Dans un entretien au journal Le Parisien, David Belliard, nouvel adjoint au maire aux transports à la Ville de Paris, se place dans la continuité anti-banlieue de son prédécesseur Christophe Najdovski. L’annonce de la suppression de 70.000 places de stationnement prise sans aucune concertation avec les villes et les départements voisins, toujours dépendants de la voiture et de la capitale doit appeler une réaction. 

1. Alors que Paris cumule les emplois, les opportunités et les équipements au détriment de la banlieue (réaménagement récent de la carte des Jeux Olympiques), Paris ne peut pas maintenir la dépendance économique des banlieusards à son égard ET leur dénier l’accès à la capitale par sa politique anti-automobile brutale et son refus de rééquilibrer les investissements transports en Ile-de-France.

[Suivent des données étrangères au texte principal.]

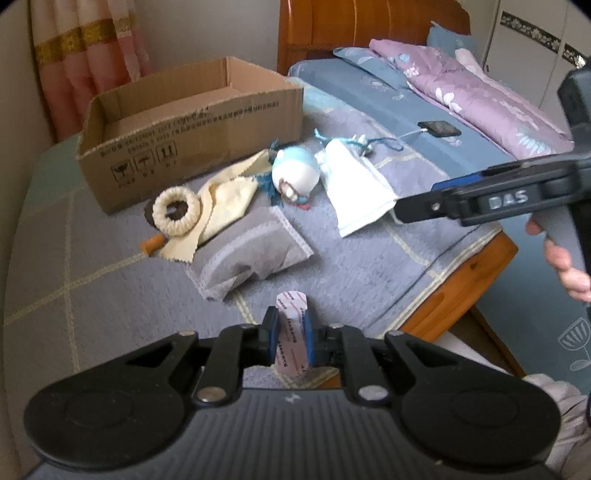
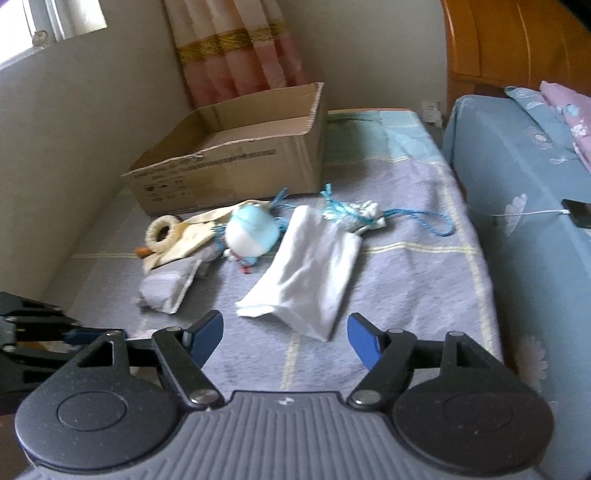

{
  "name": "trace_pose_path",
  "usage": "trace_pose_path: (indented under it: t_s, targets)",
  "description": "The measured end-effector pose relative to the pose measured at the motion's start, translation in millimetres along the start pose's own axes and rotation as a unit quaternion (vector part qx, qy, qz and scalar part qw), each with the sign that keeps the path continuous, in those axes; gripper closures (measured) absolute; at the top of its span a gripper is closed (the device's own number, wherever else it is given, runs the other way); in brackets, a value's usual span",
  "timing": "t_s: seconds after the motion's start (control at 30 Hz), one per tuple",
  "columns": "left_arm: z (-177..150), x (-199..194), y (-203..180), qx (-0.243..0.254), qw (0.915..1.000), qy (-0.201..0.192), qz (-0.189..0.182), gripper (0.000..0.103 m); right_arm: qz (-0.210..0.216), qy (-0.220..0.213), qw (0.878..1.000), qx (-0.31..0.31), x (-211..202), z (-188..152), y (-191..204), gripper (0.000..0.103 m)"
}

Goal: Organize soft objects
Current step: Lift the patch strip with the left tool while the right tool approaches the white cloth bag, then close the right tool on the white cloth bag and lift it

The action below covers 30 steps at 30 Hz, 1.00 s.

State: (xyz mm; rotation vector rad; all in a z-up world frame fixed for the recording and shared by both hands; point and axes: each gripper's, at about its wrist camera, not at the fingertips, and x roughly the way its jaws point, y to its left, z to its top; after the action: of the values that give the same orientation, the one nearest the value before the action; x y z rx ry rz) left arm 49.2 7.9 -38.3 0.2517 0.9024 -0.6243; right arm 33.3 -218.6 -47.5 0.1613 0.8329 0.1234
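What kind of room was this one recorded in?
Most likely a bedroom: a bed with a wooden headboard, a purple floral quilt folded along it, and pink curtains behind the cardboard box.

1. A pink curtain with a gold band is hanging behind the bed.
2. A wooden headboard is standing against the wall.
3. A purple floral quilt is lying folded on a blue sheet.
4. A black phone is lying on that sheet, plugged into a white cable.
5. Daylight is coming through a window.
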Motion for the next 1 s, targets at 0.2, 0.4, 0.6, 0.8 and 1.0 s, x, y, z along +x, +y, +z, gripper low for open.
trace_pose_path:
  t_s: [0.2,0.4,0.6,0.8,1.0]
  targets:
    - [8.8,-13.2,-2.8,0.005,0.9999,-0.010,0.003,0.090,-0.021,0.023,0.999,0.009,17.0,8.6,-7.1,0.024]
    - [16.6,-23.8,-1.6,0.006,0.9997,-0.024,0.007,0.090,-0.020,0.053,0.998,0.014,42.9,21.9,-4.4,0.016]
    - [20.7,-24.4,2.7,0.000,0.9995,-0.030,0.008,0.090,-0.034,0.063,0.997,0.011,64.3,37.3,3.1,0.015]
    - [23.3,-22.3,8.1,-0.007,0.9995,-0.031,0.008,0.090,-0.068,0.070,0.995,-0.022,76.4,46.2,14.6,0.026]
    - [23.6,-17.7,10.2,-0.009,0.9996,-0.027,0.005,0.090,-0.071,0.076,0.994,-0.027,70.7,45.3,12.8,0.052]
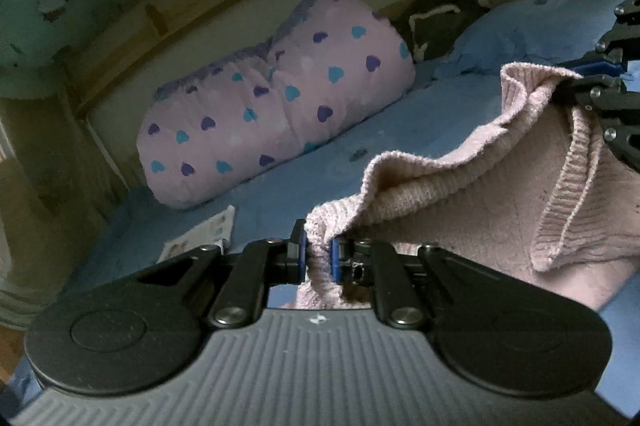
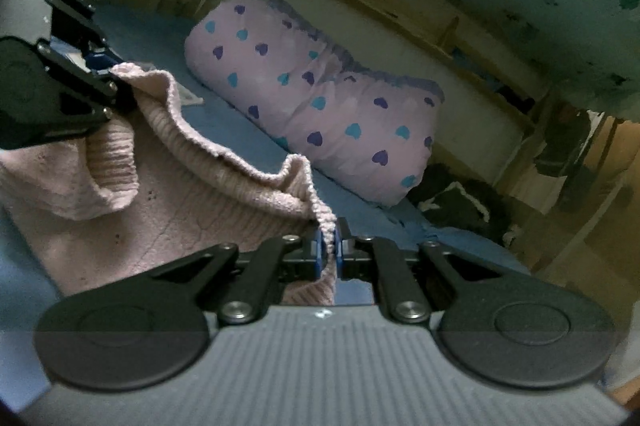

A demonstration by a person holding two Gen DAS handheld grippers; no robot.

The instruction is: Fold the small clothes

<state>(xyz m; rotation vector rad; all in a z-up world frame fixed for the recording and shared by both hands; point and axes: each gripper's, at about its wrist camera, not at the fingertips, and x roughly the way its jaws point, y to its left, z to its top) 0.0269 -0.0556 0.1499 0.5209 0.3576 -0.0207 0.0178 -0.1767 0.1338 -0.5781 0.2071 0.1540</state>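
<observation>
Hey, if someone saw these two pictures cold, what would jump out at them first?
A pink knit sweater stretched between both claws, the left claw and right claw each clamped on an edge. Behind it, a pink bundle with blue and purple hearts lies on the blue bed sheet.

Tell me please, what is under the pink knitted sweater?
Under the pink knitted sweater, held by the left gripper and right gripper, the blue bed sheet shows. Anything lying beneath the fabric is covered.

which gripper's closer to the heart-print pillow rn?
Left, though not by much. Left gripper faces the heart-print pillow head-on; right gripper sits off its far end. Both grip the pink sweater.
</observation>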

2. Nous rappelons que le ratio emploi / habitant en Ile-de-France s’échelonne de 0,31 dans le Val d’Oise à 0,83 pour Paris avec une aggravation continue des écarts ces dernières années à cause notamment des dysfonctionnements des transports et de la politique d’attractivité économique agressive de la capitale.

3. En toute logique, Paris doit accompagner sa politique isolationniste à l’égard de la banlieue de restitutions d’emplois et d’équipements de centralité ce qu’elle ne fait. C’est aussi aux élus de banlieue de faire entendre leur voix et de défendre les intérêts de leurs habitants.

4. La nécessité du combat écologique ne fait pas débat. Ce sont ses modalités de mise en œuvre qui devraient être débattues. La première priorité en la matière devrait être de réparer les RER et de densifier les réseaux de bus partout en Ile-de-France. Ce que l’on constate depuis plusieurs années, c’est un report de pollution de Paris vers sa banlieue. 

5. Pour assurer la cohérence des schémas de déplacement, d’emplois et de logement dans la principale région d’Europe, la Vignette du Respect continue de plaider pour le transfert de les crédits et compétences d’investissement en la matière au seul échelon régional. Paris ne peut pas décider seule du destin de 12 millions de Franciliens.

« Cachez ce banlieusard que je ne saurais voir. » Comme le Tartuffe, la Ville de Paris se sert du légitime combat écologique pour aggraver les inégalités sociales et territoriales en Ile-de-France. L’hyper-centralisme tue la région parisienne, étouffe ses talents, rend ses villes dortoirs et contraint des millions de Franciliens à près d’une heure et demie de galère dans les transports chaque jour. La banlieue réclame à Paris, des emplois et des infrastructures à défaut de pouvoir continuer de stationner chez elle.